'My Tasks' shows 'too many' tasks (MSPS2007)

K

Kurt Petteloot

The 'My Tasks' page shows tasks which I have created. However I would expect
only to find tasks here to which I have been assigned; not the tasks I have
created. I equally do not want these tasks to be taken into account in the
task counter on the homepage of the PWA (where the number of my tasks is
displayed).

Is there a way to modify the overview of tasks (My assignments View) so that
it only shows tasks i have been assigned to (as a resource)? And also is it
possible to modify the logic behind the 'My Tasks counter' in a similar way?

Many Thanks
Kurt Petteloot
 
G

Gary L. Chefetz [MVP]

Kurt:

It sounds as though you may have fallen into one of the many traps in PS2007
and you assigned tasks to resources who have no "default assignment owner"
indentified. In the case where a value is missing from this field, the tasks
appear on the PM's My Task page instead of the resource. Does this get you
to the bottom of your problem? Let us know.

--

Gary L. Chefetz, MVP
MSProjectExperts
For Project Server Consulting: http://www.msprojectexperts.com
For Project Server FAQS: http://www.projectserverexperts.com
 
D

Dale Howard [MVP]

Kurt --

I don't understand your question. Are you the project manager of a project
that you published? Are you saying that on your My Tasks page, you are
seeing the tasks for ALL of the resources in the project? If not, what do
you mean precisely? Let us know.
 
K

Kurt Petteloot

Thanks for the tip Gary, but i'm afraid it is not the end of the story here.
The tasks that seem to appear unintended in 'My tasks' list are tasks that
have been assigned to generic resources. For generic resources the default
assignment owner, as well as the timesheet manager can not be set (which
makes sense of course). It is rather confusing to find these assignments in
the same list mixed up with tasks to which I am assigned. You would not
expect the tasks assigned to generic resources to appear in the person's task
list who just so happened to create the assignments.
 
K

Kurt Petteloot

Hi Dale,

I try to provide with some more detailed input on the subject. Sorry by the
way for my late reply.

We use MSP server as a tool for planning resource capacity, at least in the
early stages of the project inception. So, rather than using named
individuals as resources, at that stage we use generic resources. Planning
these generic resources is done centrally for all projects by an
administrative PMO-assitant role, who creates the projects, builds the
project team (using only generic resources) and assigns these resources to
the high level tasks.

Later on as the projectplan gets refined, generic resources are more or less
gradually replaced with named individuals. At that stage it is no longer the
central PMO-function who does this, but then it is the PM who is responsible
for assigning the 'individual' resources.

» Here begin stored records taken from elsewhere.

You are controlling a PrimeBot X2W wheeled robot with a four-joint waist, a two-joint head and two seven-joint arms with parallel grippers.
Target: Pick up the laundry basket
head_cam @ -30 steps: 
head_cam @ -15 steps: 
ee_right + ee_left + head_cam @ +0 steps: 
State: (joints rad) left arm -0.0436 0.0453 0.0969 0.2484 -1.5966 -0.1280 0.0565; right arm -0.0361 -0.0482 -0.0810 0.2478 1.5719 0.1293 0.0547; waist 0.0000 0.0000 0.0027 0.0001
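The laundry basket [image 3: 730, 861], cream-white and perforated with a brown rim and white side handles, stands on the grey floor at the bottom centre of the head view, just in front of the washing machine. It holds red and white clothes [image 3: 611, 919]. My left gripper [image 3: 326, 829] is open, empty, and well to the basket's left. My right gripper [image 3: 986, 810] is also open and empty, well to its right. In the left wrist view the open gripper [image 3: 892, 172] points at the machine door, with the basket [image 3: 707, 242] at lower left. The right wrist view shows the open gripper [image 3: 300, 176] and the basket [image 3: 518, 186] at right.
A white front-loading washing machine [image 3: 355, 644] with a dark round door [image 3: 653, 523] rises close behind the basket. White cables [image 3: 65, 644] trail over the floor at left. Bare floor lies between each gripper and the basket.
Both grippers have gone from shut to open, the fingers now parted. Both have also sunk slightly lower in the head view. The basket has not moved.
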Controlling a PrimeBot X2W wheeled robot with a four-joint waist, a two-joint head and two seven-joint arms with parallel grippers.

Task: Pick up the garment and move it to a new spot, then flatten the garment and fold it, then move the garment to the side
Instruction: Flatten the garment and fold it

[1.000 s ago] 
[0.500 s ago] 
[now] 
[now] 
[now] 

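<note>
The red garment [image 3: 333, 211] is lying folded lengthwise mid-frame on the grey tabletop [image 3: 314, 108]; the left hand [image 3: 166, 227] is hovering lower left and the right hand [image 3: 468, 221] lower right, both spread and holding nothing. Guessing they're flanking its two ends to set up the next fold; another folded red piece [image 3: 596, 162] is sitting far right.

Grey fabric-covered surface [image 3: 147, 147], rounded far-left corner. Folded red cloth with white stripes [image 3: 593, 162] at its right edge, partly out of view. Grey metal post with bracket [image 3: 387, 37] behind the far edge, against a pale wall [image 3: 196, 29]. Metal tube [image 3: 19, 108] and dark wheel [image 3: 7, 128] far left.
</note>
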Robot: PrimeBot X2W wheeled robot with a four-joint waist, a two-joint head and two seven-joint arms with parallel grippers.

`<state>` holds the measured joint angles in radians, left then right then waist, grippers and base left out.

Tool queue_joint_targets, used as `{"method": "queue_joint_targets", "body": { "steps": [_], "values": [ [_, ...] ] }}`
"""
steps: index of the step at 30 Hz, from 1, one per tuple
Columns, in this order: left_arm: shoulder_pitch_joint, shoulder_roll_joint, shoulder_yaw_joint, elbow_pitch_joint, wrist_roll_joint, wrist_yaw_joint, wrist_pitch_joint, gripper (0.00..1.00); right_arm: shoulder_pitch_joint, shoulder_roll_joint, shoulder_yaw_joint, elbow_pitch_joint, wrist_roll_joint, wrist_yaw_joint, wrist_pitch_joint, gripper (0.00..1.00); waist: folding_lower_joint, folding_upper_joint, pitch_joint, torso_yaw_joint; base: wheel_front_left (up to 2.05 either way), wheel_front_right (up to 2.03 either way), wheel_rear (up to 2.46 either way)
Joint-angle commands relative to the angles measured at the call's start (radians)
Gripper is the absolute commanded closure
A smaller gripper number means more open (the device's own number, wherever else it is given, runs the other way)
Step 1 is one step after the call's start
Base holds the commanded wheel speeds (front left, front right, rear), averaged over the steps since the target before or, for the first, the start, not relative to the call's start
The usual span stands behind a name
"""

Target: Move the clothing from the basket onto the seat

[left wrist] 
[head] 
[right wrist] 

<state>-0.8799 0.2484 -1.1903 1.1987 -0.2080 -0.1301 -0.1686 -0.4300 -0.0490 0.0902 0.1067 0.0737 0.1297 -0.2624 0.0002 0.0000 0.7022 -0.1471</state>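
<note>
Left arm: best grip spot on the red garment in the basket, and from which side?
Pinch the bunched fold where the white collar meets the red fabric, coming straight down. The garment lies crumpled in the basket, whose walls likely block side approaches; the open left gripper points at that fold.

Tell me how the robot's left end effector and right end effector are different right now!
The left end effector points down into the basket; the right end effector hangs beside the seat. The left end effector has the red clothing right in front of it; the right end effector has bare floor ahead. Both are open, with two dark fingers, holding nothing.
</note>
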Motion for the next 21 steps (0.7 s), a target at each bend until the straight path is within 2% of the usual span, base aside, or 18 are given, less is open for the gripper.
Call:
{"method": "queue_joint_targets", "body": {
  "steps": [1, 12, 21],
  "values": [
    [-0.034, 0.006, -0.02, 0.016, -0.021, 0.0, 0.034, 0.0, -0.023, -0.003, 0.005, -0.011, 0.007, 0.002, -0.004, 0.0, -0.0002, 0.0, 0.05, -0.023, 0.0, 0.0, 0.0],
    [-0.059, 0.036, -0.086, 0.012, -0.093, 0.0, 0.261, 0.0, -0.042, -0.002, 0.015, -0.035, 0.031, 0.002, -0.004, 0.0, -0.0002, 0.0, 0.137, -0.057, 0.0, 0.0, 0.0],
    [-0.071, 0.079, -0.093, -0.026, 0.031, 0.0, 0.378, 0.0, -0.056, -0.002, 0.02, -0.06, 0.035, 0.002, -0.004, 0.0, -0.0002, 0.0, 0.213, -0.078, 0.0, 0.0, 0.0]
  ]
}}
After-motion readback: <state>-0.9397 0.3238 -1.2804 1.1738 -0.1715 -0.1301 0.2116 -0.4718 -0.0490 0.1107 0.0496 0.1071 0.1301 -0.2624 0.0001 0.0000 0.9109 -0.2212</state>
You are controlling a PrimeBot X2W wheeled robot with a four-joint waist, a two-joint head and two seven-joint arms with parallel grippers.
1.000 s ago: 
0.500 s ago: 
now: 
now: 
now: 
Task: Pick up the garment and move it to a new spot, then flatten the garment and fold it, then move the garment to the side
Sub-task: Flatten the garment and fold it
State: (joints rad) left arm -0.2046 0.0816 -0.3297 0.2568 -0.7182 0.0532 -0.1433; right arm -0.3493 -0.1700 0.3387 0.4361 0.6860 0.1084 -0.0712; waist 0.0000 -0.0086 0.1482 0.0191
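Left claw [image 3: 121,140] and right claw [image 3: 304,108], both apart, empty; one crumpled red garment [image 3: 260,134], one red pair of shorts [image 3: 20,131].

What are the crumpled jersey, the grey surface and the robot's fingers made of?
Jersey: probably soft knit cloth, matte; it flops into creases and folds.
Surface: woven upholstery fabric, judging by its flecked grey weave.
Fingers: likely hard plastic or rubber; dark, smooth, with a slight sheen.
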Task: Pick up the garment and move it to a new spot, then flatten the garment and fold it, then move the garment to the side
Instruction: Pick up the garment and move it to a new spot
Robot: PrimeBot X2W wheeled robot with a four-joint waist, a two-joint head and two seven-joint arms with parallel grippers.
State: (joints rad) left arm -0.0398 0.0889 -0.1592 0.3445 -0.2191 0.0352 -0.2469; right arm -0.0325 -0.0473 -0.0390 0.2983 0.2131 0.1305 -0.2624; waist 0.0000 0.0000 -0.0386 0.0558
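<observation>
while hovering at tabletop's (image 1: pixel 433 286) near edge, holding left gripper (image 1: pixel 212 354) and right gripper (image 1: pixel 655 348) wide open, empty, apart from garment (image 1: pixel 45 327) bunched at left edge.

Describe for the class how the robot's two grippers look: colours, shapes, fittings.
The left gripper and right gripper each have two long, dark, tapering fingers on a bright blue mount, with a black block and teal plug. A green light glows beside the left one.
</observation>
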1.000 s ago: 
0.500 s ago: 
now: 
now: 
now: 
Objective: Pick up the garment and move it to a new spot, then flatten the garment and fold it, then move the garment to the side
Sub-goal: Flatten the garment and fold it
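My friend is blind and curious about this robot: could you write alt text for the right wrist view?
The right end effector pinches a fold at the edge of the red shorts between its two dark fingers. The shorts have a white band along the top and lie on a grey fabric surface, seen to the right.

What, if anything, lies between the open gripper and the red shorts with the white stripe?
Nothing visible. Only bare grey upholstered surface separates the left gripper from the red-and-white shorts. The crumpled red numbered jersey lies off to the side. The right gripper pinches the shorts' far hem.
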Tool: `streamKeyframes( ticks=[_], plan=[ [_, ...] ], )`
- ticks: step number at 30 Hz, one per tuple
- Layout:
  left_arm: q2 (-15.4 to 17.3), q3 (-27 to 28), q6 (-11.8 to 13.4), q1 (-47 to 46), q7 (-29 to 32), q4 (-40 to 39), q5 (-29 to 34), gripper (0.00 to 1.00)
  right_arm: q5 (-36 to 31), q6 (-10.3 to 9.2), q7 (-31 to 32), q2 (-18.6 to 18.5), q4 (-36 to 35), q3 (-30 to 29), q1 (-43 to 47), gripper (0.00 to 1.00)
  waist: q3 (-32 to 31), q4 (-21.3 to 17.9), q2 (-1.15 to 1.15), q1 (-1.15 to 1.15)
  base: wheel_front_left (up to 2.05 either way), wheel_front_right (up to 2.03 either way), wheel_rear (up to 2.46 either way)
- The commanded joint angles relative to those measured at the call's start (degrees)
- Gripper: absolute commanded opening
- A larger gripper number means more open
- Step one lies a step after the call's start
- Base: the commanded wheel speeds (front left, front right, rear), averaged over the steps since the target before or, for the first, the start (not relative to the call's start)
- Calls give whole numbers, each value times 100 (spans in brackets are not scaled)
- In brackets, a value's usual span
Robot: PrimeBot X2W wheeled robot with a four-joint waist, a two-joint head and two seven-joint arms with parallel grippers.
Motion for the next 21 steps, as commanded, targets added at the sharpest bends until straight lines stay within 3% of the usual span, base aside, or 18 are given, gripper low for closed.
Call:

The thing is, when the central PMO-assistant creates the assignments for the
generic resources, these assignments show up as tasks for the person who
happened to be logged on to create these assignments. This is not desirable.
First of all because several users are responsible for working as a
PMO-assistant. In this situation the overview of generic tasks is scattered
of these user's task lists. Secondly, the users who work as PMO-assistant can
also be assigned as individual resources in which case their own individual
assignments get mixed up with the assignments they created for generic
resources.

Hope this helps for you to understand the problem better.

Kind regards,
Kurt
 
G

Gregg Richie

Kurt,

We have experienced similar issues in our PMO. We developed a process where
the PMO-assistant would work on the schedule and save it as a file. Then
send that file to the PM assigned to the project, have them publish it. For
some of our more outspoken "I-am-not-paid-to-do-that" types, we ask for their
logon passwords to the server and we publish it in their name. When all else
fails we send someone to their computer at lunch time and publish directly
from their machine.

Welcome to my world...

Gregg D. Richie
Engineering Project Manager
LeRoy Surveyors & Engineers, Inc.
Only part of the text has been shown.